When a body develops an ugly or unpleasant symptom, it’s considered an indication of something more fundamentally wrong. It’s the same with a society. The Clintons are ugly symptoms — the last result — of a society that has lost its way legally, morally, and philosophically. No, I’m not talking about gay marriage or abortion here. I’m talking about actual morality: The idea that people are free and responsible for pursuing their dreams, never using force or government to manipulate or expand on those dreams in any way.

Back in the 1990s, when Bill Clinton was President, somebody I knew made the comment that he loved the television series, very popular at the time, called The West Wing. (I never watched it.) When I asked him why he liked the show so much, he replied, “It’s the Clinton presidency, with their ideals — but actually living them.”
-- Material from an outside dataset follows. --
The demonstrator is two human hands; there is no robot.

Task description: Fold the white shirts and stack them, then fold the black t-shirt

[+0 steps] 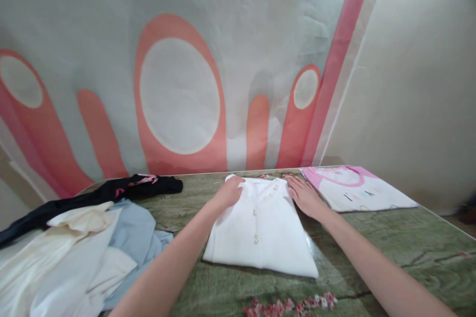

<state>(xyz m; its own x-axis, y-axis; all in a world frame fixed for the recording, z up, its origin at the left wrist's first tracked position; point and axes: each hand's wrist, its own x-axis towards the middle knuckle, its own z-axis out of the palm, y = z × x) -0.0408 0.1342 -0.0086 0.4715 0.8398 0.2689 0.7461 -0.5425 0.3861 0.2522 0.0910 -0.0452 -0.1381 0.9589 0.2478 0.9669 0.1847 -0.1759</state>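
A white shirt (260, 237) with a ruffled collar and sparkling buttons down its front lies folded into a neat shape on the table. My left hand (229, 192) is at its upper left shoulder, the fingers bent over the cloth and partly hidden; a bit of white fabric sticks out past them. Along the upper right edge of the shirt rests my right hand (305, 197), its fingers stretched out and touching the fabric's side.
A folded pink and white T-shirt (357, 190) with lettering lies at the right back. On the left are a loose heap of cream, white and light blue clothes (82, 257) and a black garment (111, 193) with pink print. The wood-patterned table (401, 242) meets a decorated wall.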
I get the idealism, but I also understood instantly: The ideal here is wrong. There is no “ideal” in using government to forcibly live up to what you consider right or good. That’s the “idealism” of fascism, Marxism, Communism, and the like.

Politicians like the Clintons are particularly good at cashing in on that alleged idealism, saying the right things to those who want to believe, and who are perhaps naive enough to believe in their idealism when actually it’s nothing more than good old-fashioned shake-down tactics. A lot of people keep on pulling the levers on Election Day for them, because it beats the alternative: Facing up to the fact that their ideals are simply wrong.
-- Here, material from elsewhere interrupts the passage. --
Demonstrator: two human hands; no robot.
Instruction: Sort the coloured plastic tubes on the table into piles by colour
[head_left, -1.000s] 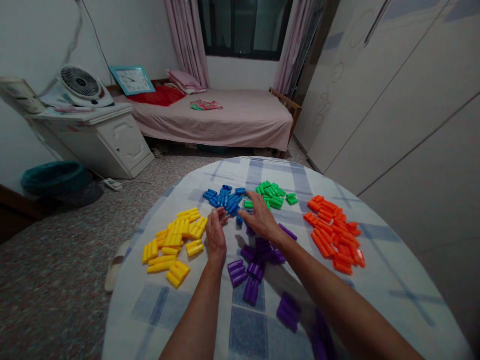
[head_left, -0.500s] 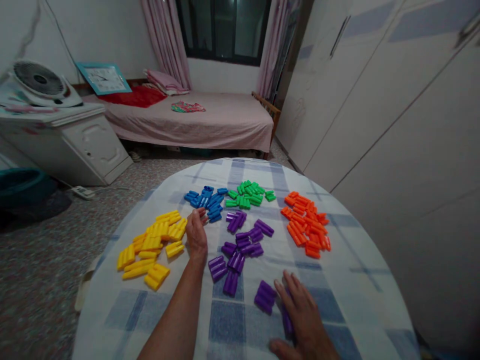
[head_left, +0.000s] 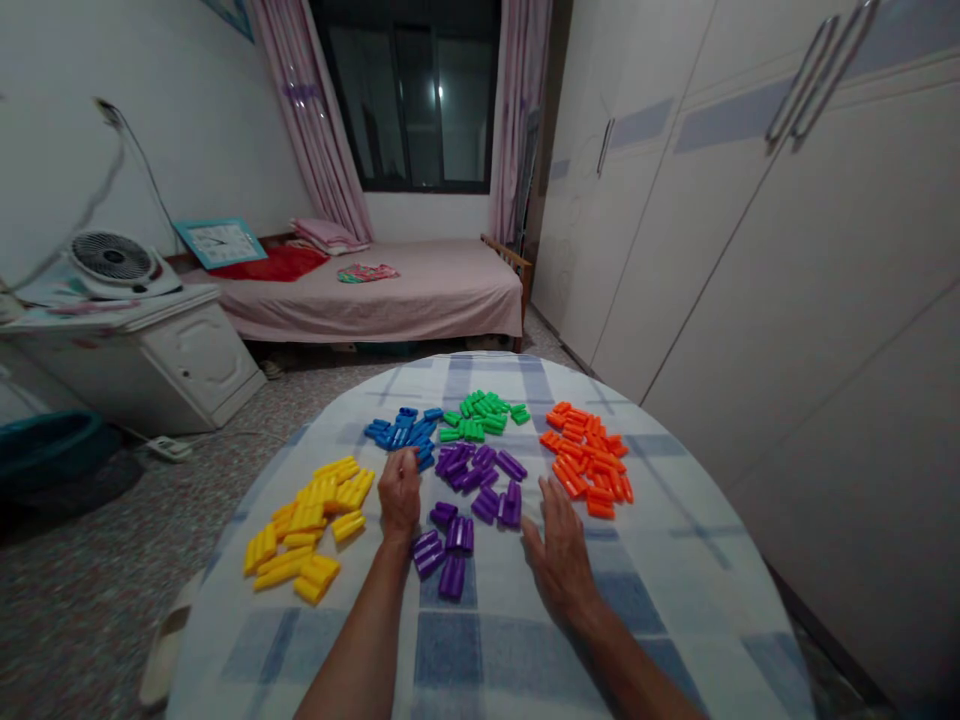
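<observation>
- Now the right hand point(head_left: 559, 560) has come up from the table's near edge. It lies flat with fingers spread, holding nothing, just right of the purple blocks point(head_left: 469, 480), which are bunched tighter mid-table.
- Left hand point(head_left: 399, 495) stays curled at their left edge; I cannot tell whether it grips anything.

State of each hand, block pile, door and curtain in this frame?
Left hand: fingers curled beside blue plastic blocks, grip unclear.
Right hand: open, flat on checked tablecloth.
Purple plastic blocks: loose, scattered between hands.
Yellow plastic blocks: loose pile, untouched.
White wardrobe doors: shut.
Pink curtains: drawn open.
</observation>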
The only ideal worth fighting for is the exact opposite of what the Clintons (or any of their contemporaries) stand for: The idea of limiting government to its original Constitutional functions, and moving in that direction as quickly as possible. We could start by ending all corporate subsidies to all domestic and international corporations immediately. Get the government completely out of the business of business. Lower their taxes and end the regulations, only prosecuting businesses for fraud when warranted in a court of law. This will reward the right companies for the right reasons, and end the ones who thrive on the political favors of politicians like the Clintons (or their equivalent on the other side of the partisan aisle.)

Yes, I am well aware there’s no near-term chance of this happening. But I challenge anyone to propose a better alternative. Capitalism/freedom or ruling elites like the Clintons. The choice is yours; but if you keep making the wrong one, you’ll have to live with the consequences.

Separation of economics and state would put politicians like the Clintons out of a job. No worries. They can obviously take care of themselves just fine.